Conrit had run away from home two months prior, and had been living in the city without Ladon's knowledge for a couple weeks. It might have been the shock of seeing his little brother in human form, knowing he'd been in danger while just under his nose, or it might have been the way Meyet tried to use the kid as a bargaining chip, reasoning that if Ladon gave him twice what he was owed, then he wouldn't put a bullet in his little skull... But whatever it was, Ladon snapped. He hadn't killed anyone himself since he'd left his thug days behind him. Regardless, he didn't hesitate to shoot Freder Meyet point-blank in the face.

The younger dragon was, naturally, frightened, and Ladon spent most the night tracking down where he'd run off to after the alley shoot-out. A succubus sovereign encountered Conrit at the boardwalk and kept him safe until Ladon arrived to collect him. After that, Ladon went to Joe to figure out what to do about the alley massacre as well as the errant hatchling.
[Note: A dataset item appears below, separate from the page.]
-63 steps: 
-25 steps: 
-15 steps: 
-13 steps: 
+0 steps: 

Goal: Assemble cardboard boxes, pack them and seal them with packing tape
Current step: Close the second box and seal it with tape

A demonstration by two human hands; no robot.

Conrit was a bundle of trouble that Ladon simply didn't need. On top of that, he couldn't in good conscience let his little brother stay with him when he led such a dangerous lifestyle. To Ladon's relief, the vampire boss agreed and made arrangements for both brothers to take a train back to their mountain home. Ladon balked on the idea of going back to his clutch, even "just for a visit" as Joe put it. Instead he arranged for two of his employees (a green dragon named Guivres and a were-bear named Domino) to escort his little brother home. That plan backfired when someone held the train station up, and Conrit took off with the daughter of a rich architect and found his way to Camilla Flow's maid service.

Things grew more and more complicated from there, until Ladon found himself in the middle of a custody battle over a little girl that had a complicated past for a 6-year-old. Violette Montange was the mystery that had a new layer every time one peeled back. She was at first the daughter of a rich man targeted by a washed-up private investigator looking for ransom, but soon Ladon and Conrit uncovered the truth, that Violette was not Montange's biological daughter nor a normal human herself. Her real parents were two mages from another city, and one of them-- the man who had held up the train station-- was already dead.